DATA BLOCK -

⁂

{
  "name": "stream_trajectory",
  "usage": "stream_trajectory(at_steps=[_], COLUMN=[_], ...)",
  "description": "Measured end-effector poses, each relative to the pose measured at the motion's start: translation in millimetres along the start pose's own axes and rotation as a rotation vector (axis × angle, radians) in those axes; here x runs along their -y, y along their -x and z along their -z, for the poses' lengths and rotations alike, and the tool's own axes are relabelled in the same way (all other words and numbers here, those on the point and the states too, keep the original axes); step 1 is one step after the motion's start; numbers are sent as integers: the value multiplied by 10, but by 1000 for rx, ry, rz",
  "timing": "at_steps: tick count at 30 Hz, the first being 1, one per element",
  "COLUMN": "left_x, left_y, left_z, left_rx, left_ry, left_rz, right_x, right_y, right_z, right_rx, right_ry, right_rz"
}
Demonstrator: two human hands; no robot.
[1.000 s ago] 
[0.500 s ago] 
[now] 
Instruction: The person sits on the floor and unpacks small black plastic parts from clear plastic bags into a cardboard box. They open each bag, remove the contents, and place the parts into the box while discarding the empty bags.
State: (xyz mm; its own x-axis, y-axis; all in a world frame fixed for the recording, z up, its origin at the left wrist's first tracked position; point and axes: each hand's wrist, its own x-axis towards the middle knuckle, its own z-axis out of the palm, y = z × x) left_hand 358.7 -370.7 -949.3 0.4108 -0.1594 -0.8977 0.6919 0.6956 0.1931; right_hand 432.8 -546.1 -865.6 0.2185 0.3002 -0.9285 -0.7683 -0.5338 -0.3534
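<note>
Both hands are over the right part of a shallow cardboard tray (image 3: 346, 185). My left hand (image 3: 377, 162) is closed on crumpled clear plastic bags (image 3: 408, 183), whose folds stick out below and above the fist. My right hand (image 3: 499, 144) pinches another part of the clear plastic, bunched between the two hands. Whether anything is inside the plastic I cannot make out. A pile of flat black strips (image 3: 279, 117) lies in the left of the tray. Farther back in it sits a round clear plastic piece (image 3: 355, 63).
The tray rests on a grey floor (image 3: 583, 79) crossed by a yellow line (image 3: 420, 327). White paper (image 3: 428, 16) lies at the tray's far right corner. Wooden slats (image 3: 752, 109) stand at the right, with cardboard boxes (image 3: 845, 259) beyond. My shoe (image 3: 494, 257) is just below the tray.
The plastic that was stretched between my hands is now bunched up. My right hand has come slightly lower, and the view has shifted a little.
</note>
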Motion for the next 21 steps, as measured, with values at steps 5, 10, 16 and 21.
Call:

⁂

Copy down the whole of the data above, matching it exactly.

TASK RESULT -
{
  "name": "stream_trajectory",
  "usage": "stream_trajectory(at_steps=[_], COLUMN=[_], ...)",
  "description": "Measured end-effector poses, each relative to the pose measured at the motion's start: translation in millimetres along the start pose's own axes and rotation as a rotation vector (axis × angle, radians) in those axes; here x runs along their -y, y along their -x and z along their -z, for the poses' lengths and rotations alike, and the tool's own axes are relabelled in the same way (all other words and numbers here, those on the point and the states too, keep the original axes); step 1 is one step after the motion's start; numbers are sent as integers: the value multiplied by 10, but by 1000 for rx, ry, rz",
  "timing": "at_steps: tick count at 30 Hz, the first being 1, one per element",
  "COLUMN": "left_x, left_y, left_z, left_rx, left_ry, left_rz, right_x, right_y, right_z, right_rx, right_ry, right_rz"
}
Demonstrator: two human hands; no robot.
[1.000 s ago] 
[0.500 s ago] 
[now] 
Instruction: The person sits on the floor and unpacks small black plastic parts from clear plastic bags into a cardboard box. They open each bag, remove the contents, and place the parts into the box while discarding the empty bags.
State: (xyz mm; its own x-axis, y-axis; all in a world frame fixed for the recording, z up, its origin at the left wrist's first tracked position; point and axes: each hand's wrist, its own x-axis towards the middle knuckle, its own z-axis out of the palm, y = z × x) left_hand 358.7 -370.7 -949.3 0.4108 -0.1594 -0.8977 0.6919 0.6956 0.1931; right_hand 432.8 -546.1 -865.6 0.2185 0.3002 -0.9285 -0.7683 -0.5338 -0.3534
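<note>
Both hands are over the right part of a shallow cardboard tray (image 3: 346, 185). My left hand (image 3: 377, 162) is closed on crumpled clear plastic bags (image 3: 408, 183), whose folds stick out below and above the fist. My right hand (image 3: 499, 144) pinches another part of the clear plastic, bunched between the two hands. Whether anything is inside the plastic I cannot make out. A pile of flat black strips (image 3: 279, 117) lies in the left of the tray. Farther back in it sits a round clear plastic piece (image 3: 355, 63).
The tray rests on a grey floor (image 3: 583, 79) crossed by a yellow line (image 3: 420, 327). White paper (image 3: 428, 16) lies at the tray's far right corner. Wooden slats (image 3: 752, 109) stand at the right, with cardboard boxes (image 3: 845, 259) beyond. My shoe (image 3: 494, 257) is just below the tray.
The plastic that was stretched between my hands is now bunched up. My right hand has come slightly lower, and the view has shifted a little.
</note>
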Motion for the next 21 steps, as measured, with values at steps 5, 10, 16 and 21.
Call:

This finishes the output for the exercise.